TRY IT: For the material below, the sole required output is the number of lines that include "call".
### EXERCISE DATA
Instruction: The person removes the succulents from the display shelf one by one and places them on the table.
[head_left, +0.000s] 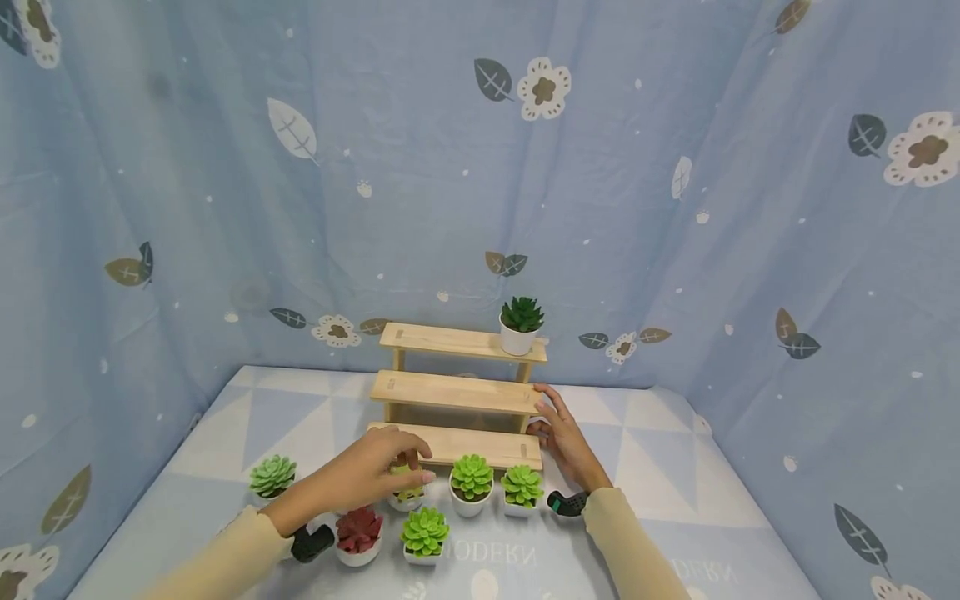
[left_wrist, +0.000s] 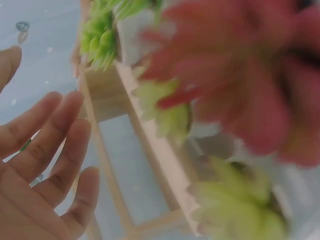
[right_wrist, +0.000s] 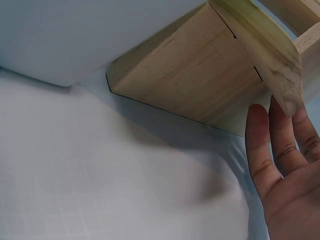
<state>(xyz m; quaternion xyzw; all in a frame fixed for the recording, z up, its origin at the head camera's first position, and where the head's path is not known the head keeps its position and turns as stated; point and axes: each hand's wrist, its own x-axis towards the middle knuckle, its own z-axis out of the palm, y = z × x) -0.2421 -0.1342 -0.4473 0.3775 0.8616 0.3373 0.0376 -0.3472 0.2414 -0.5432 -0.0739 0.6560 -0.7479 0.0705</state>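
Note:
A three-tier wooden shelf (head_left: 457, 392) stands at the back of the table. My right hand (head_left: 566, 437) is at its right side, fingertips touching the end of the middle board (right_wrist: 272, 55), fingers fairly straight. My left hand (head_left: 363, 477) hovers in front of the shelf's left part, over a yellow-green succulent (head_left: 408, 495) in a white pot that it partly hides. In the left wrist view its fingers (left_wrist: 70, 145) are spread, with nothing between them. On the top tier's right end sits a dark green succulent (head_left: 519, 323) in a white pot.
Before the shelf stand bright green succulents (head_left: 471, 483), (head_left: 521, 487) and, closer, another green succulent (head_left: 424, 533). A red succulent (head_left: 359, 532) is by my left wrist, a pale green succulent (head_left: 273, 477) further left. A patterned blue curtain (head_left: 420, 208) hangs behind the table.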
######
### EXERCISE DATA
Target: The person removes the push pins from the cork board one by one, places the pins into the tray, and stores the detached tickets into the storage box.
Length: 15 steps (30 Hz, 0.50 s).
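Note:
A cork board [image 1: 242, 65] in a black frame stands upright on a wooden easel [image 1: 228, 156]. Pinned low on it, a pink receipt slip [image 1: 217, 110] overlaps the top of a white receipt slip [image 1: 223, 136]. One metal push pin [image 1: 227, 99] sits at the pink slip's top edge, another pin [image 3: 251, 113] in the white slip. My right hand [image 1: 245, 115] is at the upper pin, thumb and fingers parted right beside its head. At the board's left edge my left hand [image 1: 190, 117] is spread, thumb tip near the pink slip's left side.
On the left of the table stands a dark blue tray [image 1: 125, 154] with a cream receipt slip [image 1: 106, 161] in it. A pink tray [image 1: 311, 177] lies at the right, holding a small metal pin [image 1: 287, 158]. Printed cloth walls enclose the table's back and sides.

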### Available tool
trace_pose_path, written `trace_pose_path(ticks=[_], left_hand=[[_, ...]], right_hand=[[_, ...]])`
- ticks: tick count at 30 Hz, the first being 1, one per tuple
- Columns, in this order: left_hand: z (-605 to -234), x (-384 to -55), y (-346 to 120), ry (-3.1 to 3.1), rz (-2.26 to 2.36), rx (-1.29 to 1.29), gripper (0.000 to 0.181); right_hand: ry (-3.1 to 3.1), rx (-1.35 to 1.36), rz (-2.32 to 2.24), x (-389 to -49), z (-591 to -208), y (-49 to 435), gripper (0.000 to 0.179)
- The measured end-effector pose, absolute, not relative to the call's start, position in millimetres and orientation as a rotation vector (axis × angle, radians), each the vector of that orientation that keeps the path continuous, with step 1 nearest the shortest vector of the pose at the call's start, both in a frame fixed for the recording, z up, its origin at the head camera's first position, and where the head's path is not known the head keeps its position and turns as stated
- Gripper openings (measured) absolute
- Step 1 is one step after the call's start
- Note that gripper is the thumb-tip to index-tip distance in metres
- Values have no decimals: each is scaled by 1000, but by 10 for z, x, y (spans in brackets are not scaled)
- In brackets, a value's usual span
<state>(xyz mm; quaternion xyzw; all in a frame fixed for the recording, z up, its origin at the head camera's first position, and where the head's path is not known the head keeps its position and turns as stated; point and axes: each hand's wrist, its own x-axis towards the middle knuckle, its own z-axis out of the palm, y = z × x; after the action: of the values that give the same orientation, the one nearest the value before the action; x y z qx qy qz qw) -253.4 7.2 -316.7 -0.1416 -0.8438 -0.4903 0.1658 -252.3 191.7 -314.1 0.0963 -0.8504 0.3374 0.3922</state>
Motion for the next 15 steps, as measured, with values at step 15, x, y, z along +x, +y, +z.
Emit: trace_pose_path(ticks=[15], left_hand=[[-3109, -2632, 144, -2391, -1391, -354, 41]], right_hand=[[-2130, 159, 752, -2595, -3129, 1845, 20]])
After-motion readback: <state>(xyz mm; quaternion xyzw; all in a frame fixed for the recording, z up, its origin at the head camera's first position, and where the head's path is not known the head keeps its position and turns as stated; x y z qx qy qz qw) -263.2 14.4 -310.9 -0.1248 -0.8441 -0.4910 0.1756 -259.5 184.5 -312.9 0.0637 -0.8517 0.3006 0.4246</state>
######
TASK OUTPUT: 2